Phase 2 of PG&E's pending 2015 GT&S rate case will determine which natural gas work will be disallowed as part of the $850 million of future safety work that will not be recoverable in rates as part of the penalty. Phase 1 of the GT&S proceeding is expected to address revenue requirements including any penalty associated with PG&E self-reported violations of CPUC ex parte communication rules. That penalty could be as much as five months of the incremental annual revenue increase granted to the company in the rate case. The company, in updated testimony, supports a $532 million test-year rate increase.
Fitch's projections assume reasonable outcomes in Phase 1 of PG&E's pending 2015 GT&S and its 2017 general rate cases (GRC) as well as proceedings before the Federal Energy Regulatory Commission (FERC). On this basis, Fitch forecasts EBITDAR and FFO leverage metrics that are consistent with the low 'A' rating category. Fitch estimates that PCG and PG&E's FFO adjusted leverage will improve a full turn from 4.0x in 2014 to 3.0x in 2017. Similarly, PCG's debt-to-EBITDAR should strengthen from 3.2x in 2014 to 3.0x in 2017. At the utility, Fitch forecasts debt-to-EBITDAR improvement from 3.2x in 2014 to 2.9x in 2017.
Other uncertainties include the pending federal criminal indictment of PG&E, along with separate CPUC investigations into the utility's gas distribution business records practices and safety culture. The CPUC has also opened an investigation into alleged ex parte communications issues.

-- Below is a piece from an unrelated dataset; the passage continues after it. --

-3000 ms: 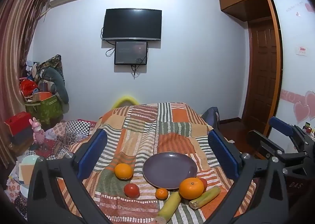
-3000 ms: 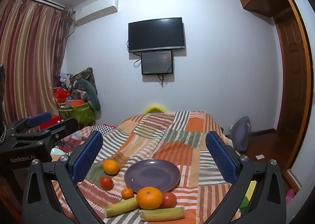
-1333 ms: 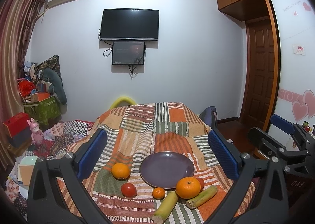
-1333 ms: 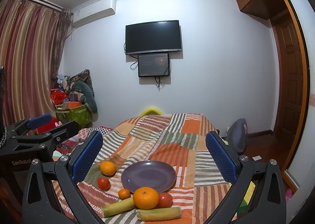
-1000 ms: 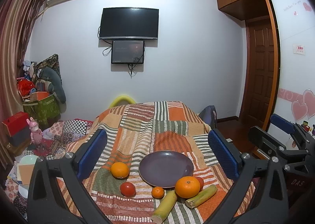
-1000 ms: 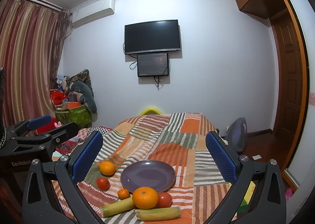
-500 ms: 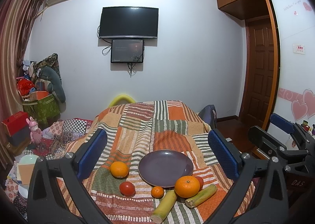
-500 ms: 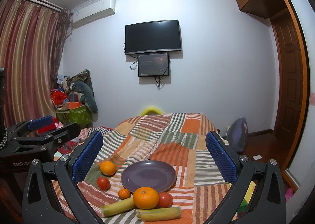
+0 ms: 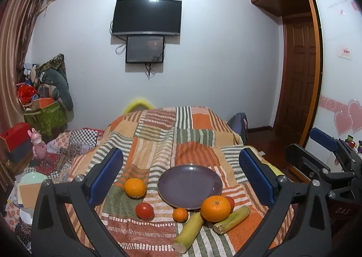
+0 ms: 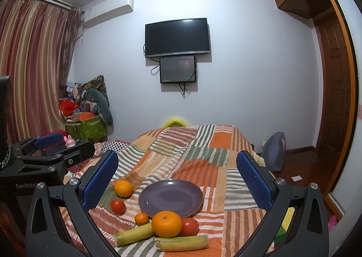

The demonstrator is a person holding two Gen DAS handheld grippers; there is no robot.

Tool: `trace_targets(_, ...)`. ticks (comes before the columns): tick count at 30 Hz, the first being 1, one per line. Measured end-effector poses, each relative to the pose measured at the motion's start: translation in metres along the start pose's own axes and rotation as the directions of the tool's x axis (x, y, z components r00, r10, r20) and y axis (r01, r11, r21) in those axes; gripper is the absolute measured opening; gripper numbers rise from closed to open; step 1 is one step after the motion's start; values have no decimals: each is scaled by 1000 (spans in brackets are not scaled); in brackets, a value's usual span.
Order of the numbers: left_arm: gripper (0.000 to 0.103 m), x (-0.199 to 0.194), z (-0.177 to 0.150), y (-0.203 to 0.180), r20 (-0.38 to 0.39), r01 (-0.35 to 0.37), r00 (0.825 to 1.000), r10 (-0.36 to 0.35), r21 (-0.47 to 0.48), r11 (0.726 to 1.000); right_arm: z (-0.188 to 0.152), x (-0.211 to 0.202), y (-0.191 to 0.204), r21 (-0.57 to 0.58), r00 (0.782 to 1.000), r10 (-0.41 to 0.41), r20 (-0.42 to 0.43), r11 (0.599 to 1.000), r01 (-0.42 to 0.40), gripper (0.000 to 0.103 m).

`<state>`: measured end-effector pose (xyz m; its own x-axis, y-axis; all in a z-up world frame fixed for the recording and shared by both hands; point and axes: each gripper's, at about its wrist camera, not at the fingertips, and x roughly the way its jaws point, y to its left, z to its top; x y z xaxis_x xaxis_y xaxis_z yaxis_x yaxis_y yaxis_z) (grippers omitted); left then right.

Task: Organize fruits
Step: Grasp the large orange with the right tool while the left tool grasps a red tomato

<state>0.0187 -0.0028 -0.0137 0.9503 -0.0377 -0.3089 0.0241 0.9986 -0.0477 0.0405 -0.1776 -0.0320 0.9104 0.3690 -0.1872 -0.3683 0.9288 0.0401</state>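
Observation:
An empty purple plate (image 9: 189,185) (image 10: 170,197) lies on the striped patchwork cloth (image 9: 181,139). Around its near rim sit a large orange (image 9: 215,205) (image 10: 166,223), a tomato behind it (image 10: 189,225), a small mandarin (image 9: 180,214) (image 10: 141,218), another tomato (image 9: 144,210) (image 10: 117,205), a second orange (image 9: 135,187) (image 10: 123,188) and two green sugarcane pieces (image 9: 189,232) (image 9: 232,219) (image 10: 134,236) (image 10: 181,242). My left gripper (image 9: 182,178) and right gripper (image 10: 176,180) both hover open above the near edge, holding nothing.
The cloth-covered surface runs away toward a white wall with a television (image 9: 146,17). Clutter and a green box (image 9: 45,116) stand at the left, a wooden door (image 9: 298,76) at the right. A dark bag (image 10: 275,150) sits on the floor.
Both views have shifted only slightly; the fruits and plate lie where they were and both grippers stay open.

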Motion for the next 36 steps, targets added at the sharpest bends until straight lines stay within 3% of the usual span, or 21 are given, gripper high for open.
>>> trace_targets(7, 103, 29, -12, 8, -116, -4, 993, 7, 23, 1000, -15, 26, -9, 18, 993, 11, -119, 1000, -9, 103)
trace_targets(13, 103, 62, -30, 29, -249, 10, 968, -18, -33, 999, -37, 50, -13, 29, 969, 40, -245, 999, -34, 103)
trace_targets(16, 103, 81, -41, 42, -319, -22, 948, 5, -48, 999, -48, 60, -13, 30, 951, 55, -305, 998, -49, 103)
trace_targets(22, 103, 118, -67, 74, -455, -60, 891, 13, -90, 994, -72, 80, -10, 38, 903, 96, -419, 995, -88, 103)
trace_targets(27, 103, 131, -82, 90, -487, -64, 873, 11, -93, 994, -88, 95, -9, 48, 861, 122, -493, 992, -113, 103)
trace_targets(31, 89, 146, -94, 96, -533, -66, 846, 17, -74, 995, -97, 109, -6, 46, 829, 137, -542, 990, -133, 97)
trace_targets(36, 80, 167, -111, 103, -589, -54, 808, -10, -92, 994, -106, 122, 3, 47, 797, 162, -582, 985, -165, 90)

In addition, the U.S. Attorney's Office in San Francisco and the California Attorney General's office have opened investigations of ex parte communications between the company and the CPUC. While these issues are sources of headline risk and could result in further fines and penalties, Fitch believes that they are unlikely to trigger adverse credit rating actions.
Of greater moment with regard to PCG and PG&E's credit quality will be the final 2015 GT&S decision, in Fitch's view. A reasonable outcome in PG&E's 2015 GT&S rate case would likely result in a one-notch IDR upgrade to 'A-' at PCG and PG&E, resolving the Positive Rating Outlook.

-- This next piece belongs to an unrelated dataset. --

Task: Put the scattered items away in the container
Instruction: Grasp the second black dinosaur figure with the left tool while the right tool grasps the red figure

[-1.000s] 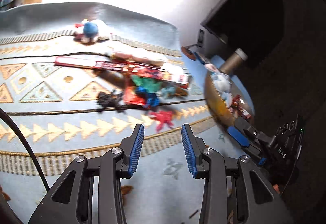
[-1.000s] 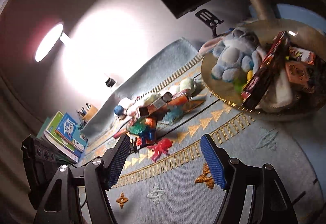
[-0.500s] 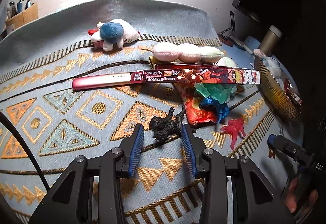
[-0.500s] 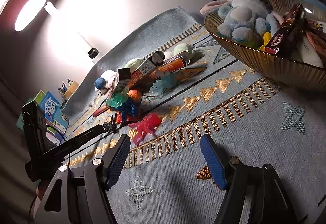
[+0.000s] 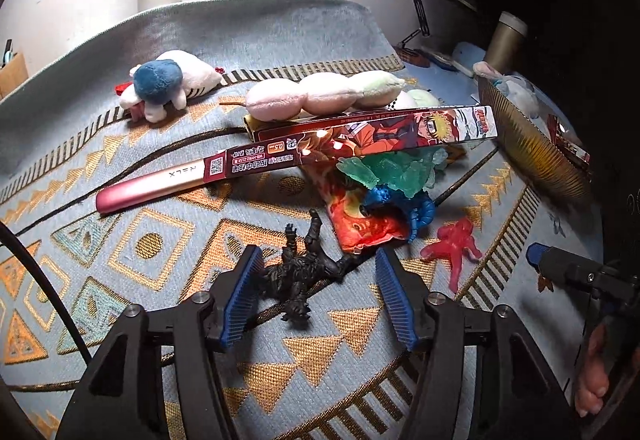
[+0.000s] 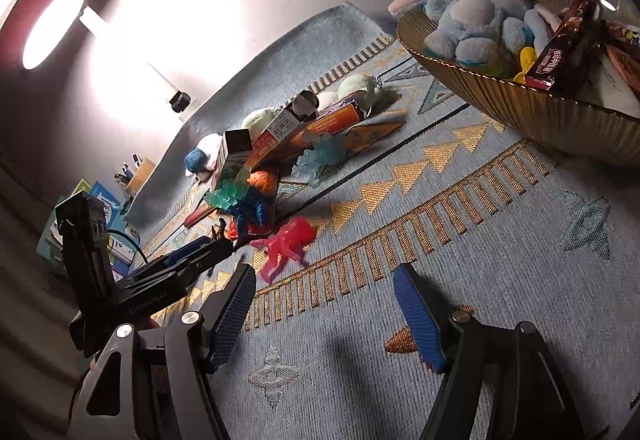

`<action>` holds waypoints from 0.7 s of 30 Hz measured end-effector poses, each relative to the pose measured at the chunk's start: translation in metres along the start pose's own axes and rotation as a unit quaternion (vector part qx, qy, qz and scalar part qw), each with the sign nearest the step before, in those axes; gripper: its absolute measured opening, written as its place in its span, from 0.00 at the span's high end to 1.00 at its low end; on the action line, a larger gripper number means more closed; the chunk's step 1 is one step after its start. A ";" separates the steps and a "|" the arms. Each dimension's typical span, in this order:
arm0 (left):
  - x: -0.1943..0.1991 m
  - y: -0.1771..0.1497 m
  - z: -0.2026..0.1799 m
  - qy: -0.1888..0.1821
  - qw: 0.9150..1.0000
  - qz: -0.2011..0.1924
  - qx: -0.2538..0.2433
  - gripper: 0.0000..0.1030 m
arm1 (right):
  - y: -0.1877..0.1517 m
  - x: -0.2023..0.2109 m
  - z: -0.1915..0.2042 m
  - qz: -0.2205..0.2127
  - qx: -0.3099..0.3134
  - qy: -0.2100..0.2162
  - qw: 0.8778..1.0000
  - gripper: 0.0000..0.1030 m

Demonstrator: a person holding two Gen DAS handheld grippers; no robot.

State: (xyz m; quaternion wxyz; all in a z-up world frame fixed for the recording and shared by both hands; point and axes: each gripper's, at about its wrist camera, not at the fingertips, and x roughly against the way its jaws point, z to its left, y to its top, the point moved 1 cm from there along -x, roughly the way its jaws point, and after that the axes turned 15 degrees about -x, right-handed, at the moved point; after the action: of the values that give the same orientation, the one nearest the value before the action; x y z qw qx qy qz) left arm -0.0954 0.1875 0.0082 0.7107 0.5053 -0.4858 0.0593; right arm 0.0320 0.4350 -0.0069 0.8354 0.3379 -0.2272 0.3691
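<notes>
Claw (image 5: 316, 300) on the left opens around black figure (image 5: 298, 276).

Between your left gripper's (image 5: 316, 298) opening jaws lies only the black figure (image 5: 298, 274); the orange packet (image 5: 366, 218) and red figure (image 5: 454, 246) crowd ahead-right. Bare rug (image 5: 132, 236) ahead-left.

A lived-in home room is showing here: plush toys (image 5: 168, 88) lying on a patterned rug (image 5: 120, 240), a lamp (image 6: 54, 26) glowing against the wall.
</notes>
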 end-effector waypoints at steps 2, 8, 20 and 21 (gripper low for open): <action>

PG&E filed its 2015 GT&S rate case in December 2013 for recovery of gas transmission and storage business costs. An administrative law judge (ALJ) decision is currently expected in the first quarter of 2016 and a final CPUC decision could be issued by the commission 30-days thereafter. Fitch notes that in addition to expected disallowed gas safety costs, certain unrecovered natural gas costs will continue through 2016 and 2017 relating to rights-of-way encroachment and other items.

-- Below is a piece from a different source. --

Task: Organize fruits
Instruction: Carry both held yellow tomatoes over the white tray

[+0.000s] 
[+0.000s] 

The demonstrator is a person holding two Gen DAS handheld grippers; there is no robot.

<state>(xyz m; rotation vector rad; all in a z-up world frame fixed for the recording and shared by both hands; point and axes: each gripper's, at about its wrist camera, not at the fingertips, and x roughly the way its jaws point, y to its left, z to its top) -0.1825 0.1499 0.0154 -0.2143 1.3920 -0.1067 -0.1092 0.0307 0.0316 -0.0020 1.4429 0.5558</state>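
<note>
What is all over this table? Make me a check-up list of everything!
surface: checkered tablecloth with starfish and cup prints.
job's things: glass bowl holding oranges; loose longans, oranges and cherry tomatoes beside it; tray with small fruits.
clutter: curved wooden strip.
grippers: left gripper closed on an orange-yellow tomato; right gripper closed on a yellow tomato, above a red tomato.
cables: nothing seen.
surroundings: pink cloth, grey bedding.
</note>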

Fitch has assumed a rate increase of approximately $300 million in PG&E's GT&S rate case, before fines, penalties and other unrecoverable costs. The assumed rate increase is consistent with the Office of Ratepayer Advocate's recommendation in the proceeding. The CPUC's final decision in the 2015 GT&S rate case will be retroactive to Jan. 1, 2015.
PG&E filed its 2017 GRC Sept. 1, 2015. The utility supports a test-year rate increase of $457 million and attrition rate increases of $489 million and $390 million, respectively, in 2018 and 2019. Based on the most recent schedule in the GRC, a final decision is scheduled for Dec. 1, 2016. ORA and intervener testimony is expected in April 2016, and hearings end July 1, 2016.
PCG is dependent upon distributions from PG&E to meet its obligations, and its ratings are closely linked to PG&E, which is its sole operating subsidiary. Parent-only debt at PCG was $350 million as of Dec. 31, 2015 and PG&E's operations represent virtually all of PCG's consolidated assets, cash flow and earnings.
Adverse regulatory developments or other factors causing Fitch's estimates of PCG and PG&E's projected EBITDAR leverage to weaken to 3.8x-4.1x or worse, on a sustained basis, could trigger future credit rating downgrades.
The San Bruno-related criminal prosecution of PG&E by the federal government is a source of some uncertainty and headline risk. The scope of the criminal proceeding has been reduced with regard to alternative fines and number of counts. Ultimately, Fitch believes exposure to the criminal investigation will not trigger adverse credit rating actions for PCG or PG&E. The trial is scheduled to begin in March 2016.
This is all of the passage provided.